Your goal:
The full data must be written out exactly, with every line included.

Material provided:
+ + + +

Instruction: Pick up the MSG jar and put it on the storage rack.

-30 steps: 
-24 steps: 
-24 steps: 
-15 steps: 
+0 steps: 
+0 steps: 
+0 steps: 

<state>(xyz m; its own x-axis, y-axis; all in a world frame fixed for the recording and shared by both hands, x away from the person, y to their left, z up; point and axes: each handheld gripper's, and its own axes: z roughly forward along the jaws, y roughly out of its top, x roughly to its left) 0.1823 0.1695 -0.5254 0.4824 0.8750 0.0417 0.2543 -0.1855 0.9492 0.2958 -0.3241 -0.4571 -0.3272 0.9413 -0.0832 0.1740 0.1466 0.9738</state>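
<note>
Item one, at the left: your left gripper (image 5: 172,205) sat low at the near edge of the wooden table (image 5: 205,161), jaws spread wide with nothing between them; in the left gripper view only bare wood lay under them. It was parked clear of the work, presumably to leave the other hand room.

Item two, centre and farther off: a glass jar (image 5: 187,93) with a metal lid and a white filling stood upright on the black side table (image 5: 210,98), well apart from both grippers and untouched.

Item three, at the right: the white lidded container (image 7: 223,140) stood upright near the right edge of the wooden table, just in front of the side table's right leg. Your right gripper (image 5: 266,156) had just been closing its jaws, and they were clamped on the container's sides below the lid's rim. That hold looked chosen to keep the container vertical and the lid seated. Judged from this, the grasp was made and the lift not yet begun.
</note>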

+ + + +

Answer space:
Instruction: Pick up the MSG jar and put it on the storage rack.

-30 steps: 
-24 steps: 
-24 steps: 
-15 steps: 
+0 steps: 
+0 steps: 
+0 steps: 

<state>(xyz m; its own x-axis, y-axis; all in a world frame fixed for the recording and shared by both hands, x away from the person, y to their left, z up; point and axes: each handheld gripper's, and its own axes: z roughly forward along the jaws, y roughly out of its top, x roughly to its left) 0.1823 0.1695 -0.5254 0.4824 0.8750 0.0417 0.2543 -0.1855 0.9492 0.2958 -0.3241 -0.4571 -0.3272 0.9413 -0.0832 0.1740 0.1466 0.9738</state>
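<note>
Item one, at the left: your left gripper (image 5: 172,205) sat low at the near edge of the wooden table (image 5: 205,161), jaws spread wide with nothing between them; in the left gripper view only bare wood lay under them. It was parked clear of the work, presumably to leave the other hand room.

Item two, centre and farther off: a glass jar (image 5: 187,93) with a metal lid and a white filling stood upright on the black side table (image 5: 210,98), well apart from both grippers and untouched.

Item three, at the right: the white lidded container (image 7: 223,140) stood upright near the right edge of the wooden table, just in front of the side table's right leg. Your right gripper (image 5: 266,156) had just been closing its jaws, and they were clamped on the container's sides below the lid's rim. That hold looked chosen to keep the container vertical and the lid seated. Judged from this, the grasp was made and the lift not yet begun.
</note>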

The output given here is complete.